* TRY IT
Look below for the line containing "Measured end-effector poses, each"; from there, print each line exactly up to and including the line containing "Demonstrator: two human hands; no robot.", and stop.

━━━━━━━━━━━━━━━━━━━━━━━━━━━━━━

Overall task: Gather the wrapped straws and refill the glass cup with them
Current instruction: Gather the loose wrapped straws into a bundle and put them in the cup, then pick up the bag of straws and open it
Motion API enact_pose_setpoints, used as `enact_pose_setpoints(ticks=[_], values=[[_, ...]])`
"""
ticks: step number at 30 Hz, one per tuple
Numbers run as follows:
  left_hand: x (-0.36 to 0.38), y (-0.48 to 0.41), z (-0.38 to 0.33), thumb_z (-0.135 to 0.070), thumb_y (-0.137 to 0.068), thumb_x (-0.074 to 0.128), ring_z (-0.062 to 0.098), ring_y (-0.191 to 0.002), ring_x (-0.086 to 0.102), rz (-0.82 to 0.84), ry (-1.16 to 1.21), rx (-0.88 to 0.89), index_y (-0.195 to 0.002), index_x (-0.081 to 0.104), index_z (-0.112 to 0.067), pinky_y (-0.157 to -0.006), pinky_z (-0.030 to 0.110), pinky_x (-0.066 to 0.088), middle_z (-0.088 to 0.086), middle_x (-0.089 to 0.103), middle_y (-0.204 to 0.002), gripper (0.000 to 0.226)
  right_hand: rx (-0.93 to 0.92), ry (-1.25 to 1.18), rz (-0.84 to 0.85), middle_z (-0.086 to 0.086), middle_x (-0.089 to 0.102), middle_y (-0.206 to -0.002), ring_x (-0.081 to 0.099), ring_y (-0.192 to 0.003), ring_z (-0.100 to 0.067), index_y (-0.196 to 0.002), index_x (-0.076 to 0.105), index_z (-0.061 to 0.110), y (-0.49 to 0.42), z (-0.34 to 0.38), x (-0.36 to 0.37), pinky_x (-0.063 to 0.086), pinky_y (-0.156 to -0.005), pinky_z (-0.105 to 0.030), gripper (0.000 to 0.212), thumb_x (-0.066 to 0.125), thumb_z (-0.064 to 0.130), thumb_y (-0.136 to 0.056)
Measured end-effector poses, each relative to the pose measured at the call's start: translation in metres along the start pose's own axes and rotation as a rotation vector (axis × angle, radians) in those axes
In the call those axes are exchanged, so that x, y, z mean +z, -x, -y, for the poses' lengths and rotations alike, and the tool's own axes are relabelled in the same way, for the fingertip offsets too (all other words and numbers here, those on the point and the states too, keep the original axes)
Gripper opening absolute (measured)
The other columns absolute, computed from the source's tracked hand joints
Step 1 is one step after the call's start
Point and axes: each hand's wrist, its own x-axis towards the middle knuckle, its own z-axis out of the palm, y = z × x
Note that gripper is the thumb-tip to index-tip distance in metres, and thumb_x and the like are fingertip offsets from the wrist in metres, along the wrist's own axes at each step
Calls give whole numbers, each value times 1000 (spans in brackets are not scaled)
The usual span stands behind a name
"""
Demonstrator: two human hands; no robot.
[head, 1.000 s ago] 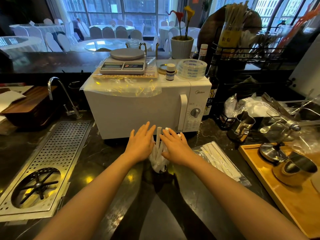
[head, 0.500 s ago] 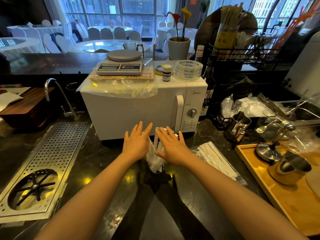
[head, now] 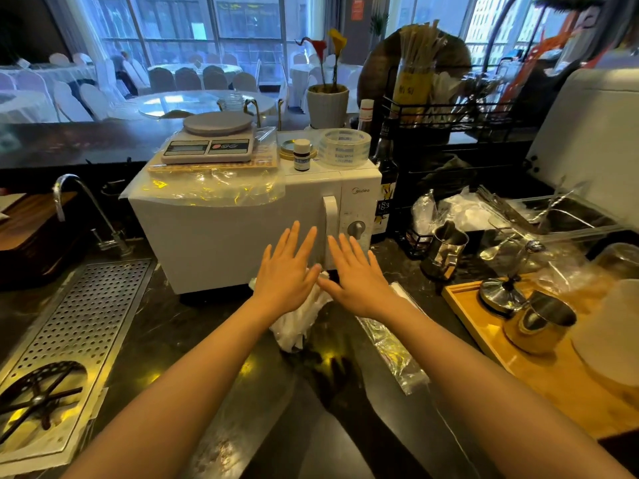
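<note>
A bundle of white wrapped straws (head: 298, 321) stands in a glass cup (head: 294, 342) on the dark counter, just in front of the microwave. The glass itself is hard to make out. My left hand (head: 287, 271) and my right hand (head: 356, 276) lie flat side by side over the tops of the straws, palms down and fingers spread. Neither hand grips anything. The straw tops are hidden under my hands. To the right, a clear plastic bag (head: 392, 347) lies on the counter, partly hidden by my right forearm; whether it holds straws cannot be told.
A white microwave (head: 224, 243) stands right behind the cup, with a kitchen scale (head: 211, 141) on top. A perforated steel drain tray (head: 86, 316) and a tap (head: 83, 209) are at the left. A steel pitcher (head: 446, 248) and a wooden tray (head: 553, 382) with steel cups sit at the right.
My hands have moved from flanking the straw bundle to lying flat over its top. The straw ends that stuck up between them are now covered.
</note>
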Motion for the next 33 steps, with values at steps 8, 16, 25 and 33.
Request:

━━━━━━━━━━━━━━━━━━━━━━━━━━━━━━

* OUTPUT FOR THIS EXERCISE
Measured end-effector poses, each relative to the pose measured at the call's start: translation in metres along the start pose's own axes and rotation as a rotation vector (axis × angle, radians) in those axes
In the call those axes are exchanged, so that x, y, z mean +z, -x, -y, for the poses' lengths and rotations alike, and the tool's own axes are relabelled in the same way, for the fingertip offsets too (all other words and numbers here, those on the point and the states too, keep the original axes)
Gripper opening absolute (measured)
The other columns absolute, computed from the source's tracked hand joints
Step 1 is one step after the call's start
Point and axes: each hand's wrist, its own x-axis towards the middle knuckle, its own z-axis out of the palm, y = z × x
Note that gripper is the thumb-tip to index-tip distance in metres, and thumb_x and the like are fingertip offsets from the wrist in metres, along the wrist's own axes at each step
Calls give whole numbers, each value times 1000 (spans in brackets are not scaled)
The usual span stands behind a name
"""
Demonstrator: two human hands; no robot.

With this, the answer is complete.